高額療養費の時効期間起算日

① 私はX市で国民健康保険の事務を担当している者です。X市民で国民健康保険の被保険者であるAは、令和元年1月から3月まで入院しました。しかし、当時Aは収入がなく、入院代等の医療費に係る自己負担額を支払うことができませんでした。令和2年1月以降、Aは毎月少しずつ医療機関に支払いを行い、令和7年5月になって令和元年1月の医療費に係る自己負担額の支払いを終えました。令和7年6月になってAから当市に対して、令和元年1月の医療費に係る高額療養費の支給を受けたいという申し出がありました。当市はAに対して高額療養費を支給するべきでしょうか。国民健康保険法第110条第1項は保険給付請求権が2年で時効になる旨を規定していますが、時効期間の起算点はいつになるのでしょうか。
② ①の場合に、Aが今後、令和元年2月分及び3月分の医療費を支払った上で当市に対して高額療養費の支給を受けたいという申し出を行ってきた場合、当市はAに対して高額療養費を支給することができるのでしょうか。

(結論)
① 支払いから2年以内の医療費については高額療養費の支給をするべきと考えます。他方、申出時点で支払いの翌日から2年以上経過している医療費に係る高額療養費については、すでに消滅時効が完成しており、支給することはできないと考えます。
② ①と同様に、医療費の支払いから2年以内に申し出があった場合は高額療養費を支給し、2年以上経過したものについては支給できないと解するべきと考えます。

(理由)
1 高額療養費制度について
   高額療養費制度は、重い病気などで病院等に長期入院したり治療が長引いたりして医療費の自己負担額が著しく高額となった場合に家計の負担を軽減できるように、一定の金額(自己負担限度額)を超えた部分が払い戻されるものです。この制度においては原則として、被保険者が保険医療機関に対して一部負担金を支払ったという事実があってはじめて、高額療養費の請求をすることができることになっています(国民健康保険法第57条の2)。したがって、医療費の自己負担額が著しく高額になったとしても、被保険者がその一部負担金を保険医療機関に対して支払っていなければ、高額療養費の支給請求権は発生しません。

2 高額療養費支給請求権の時効
 ところで、国民健康保険法第110条第1項は、保険給付を受ける権利はこれを行使することができるときから2年を経過したときは時効によって消滅するという規定を置いています。したがって、高額療養費の支給を受ける権利についても、その給付を受ける権利を行使することができるときから2年が経過したときは、時効によって消滅します。
 それでは、権利を「行使することができるとき」とは、いつのことをいうのでしょうか。被保険者が高額療養費の支給を受ける権利の時効の起算日について、国は、原則として診療月の翌月1日となるが、一部負担金を診療月の翌月以後に支払ったときは、支払った翌日になるという見解を示しています。これは、被保険者が保険医療機関に対して一部負担金を支払ったという事実があってはじめて高額療養費の支給を求めることができるという高額療養費制度の実態に沿う考え方です。  被保険者が保険医療機関に対する一部負担金を分割して納付している場合はどうでしょうか。

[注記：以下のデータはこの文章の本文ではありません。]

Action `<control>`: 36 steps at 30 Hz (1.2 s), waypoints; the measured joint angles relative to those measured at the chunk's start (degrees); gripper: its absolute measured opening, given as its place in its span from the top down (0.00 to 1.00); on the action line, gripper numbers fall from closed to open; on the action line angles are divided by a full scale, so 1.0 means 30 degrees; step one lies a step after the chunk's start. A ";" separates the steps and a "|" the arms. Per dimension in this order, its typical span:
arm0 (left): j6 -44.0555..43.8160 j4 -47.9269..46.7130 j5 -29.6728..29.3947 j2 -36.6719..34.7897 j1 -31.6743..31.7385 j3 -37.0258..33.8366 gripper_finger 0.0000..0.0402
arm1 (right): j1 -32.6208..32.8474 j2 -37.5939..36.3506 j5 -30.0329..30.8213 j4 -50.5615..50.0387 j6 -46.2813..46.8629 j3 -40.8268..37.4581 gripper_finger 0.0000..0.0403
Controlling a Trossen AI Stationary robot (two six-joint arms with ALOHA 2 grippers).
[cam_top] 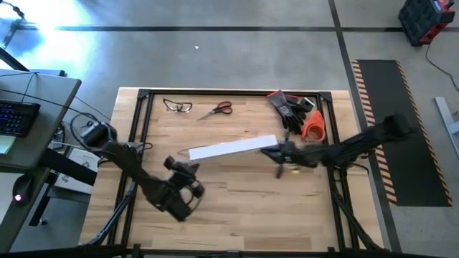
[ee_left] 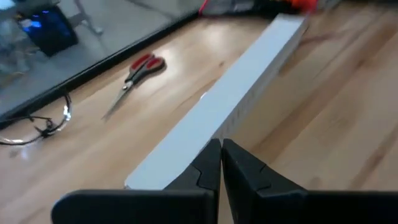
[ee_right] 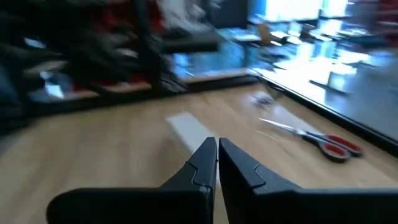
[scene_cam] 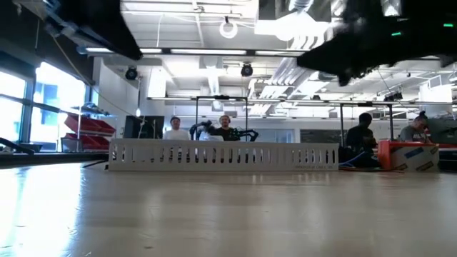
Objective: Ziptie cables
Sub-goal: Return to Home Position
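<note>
The white slotted bar (cam_top: pixel 233 148) lies flat across the middle of the table, and it also shows in the low view (scene_cam: pixel 223 155). A dark tangle (cam_top: pixel 290 107) lies by the far right corner beside an orange roll (cam_top: pixel 313 127); I cannot tell whether it is the cables. My left gripper (cam_top: pixel 174 163) (ee_left: pixel 221 155) hangs shut and empty just near of the bar's left end (ee_left: pixel 186 143). My right gripper (cam_top: pixel 267 152) (ee_right: pixel 217 152) is shut and empty at the bar's right end (ee_right: pixel 186 129).
Red-handled scissors (cam_top: pixel 215 110) and clear safety glasses (cam_top: pixel 177 106) lie along the far edge of the table. A black frame (cam_top: pixel 143 93) borders the tabletop. Bare wood (cam_top: pixel 244 201) spreads between the bar and the near edge. People sit beyond the table in the room.
</note>
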 joint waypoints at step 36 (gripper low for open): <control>1.9825 2.2649 0.9761 -2.8300 0.7239 -2.1388 1.00 | -0.4412 -2.4675 -1.0945 -1.8997 0.2189 -0.4716 1.00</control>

高額療養費は、「支払われた一部負担金の額…が著しく高額であるとき」に支給されるものであることに鑑みると(国民健康保険法第57条の2)、分割して納付している場合には、その合計額が自己負担限度額を超えた時点で、超えた分の支給を求めることができるという取扱いをするべきと考えられます。
 したがって、この場合は、被保険者が自己負担限度額を超えた金額を保険医療機関に対して支払った翌日から、支払った分の時効が進行すると考えられます。

3 時効の援用の要否
高額療養費の支給を受けたいという申し出が時効完成後にあった場合、自治体が任意に支払うことはできるのでしょうか。保険給付請求権が公法上の債権であれば、時効については「法律に特別の定めがある場合を除くほか、時効の援用を要せず、また、その利益を放棄することができない」こととなり(地方自治法第236条第2項)、国民健康保険法には時効の援用等に関して特別の定めはありませんから、消滅時効期間が経過すれば、当然に保険給付請求権が消滅することになります。そして、国民健康保険法第79条の2が、市町村が徴収する保険料は地方税法の例によることができる歳入と規定していること、保険者と被保険者は契約のような対等な当事者関係ではないことなどを踏まえると、保険給付請求権は公法上の債権であると考えられます。したがって、2年の時効期間が経過した場合は自動的に債権が消滅し、自治体が任意に支払うことはできません。

4 まとめ
 以上を踏まえると、ご質問のケースにおいては、自己負担限度額を超えた支払いが行われてから2年以内に高額療養費の支給を受けたいという申し出が行われた場合、超えた各支払いに対する高額療養費を支給するべきと考えます。
 他方、申し出が行われたのが支払いの翌日から2年以上経っている場合には、時効が完成しているため、高額療養費の支給を行うことはできないと考えます。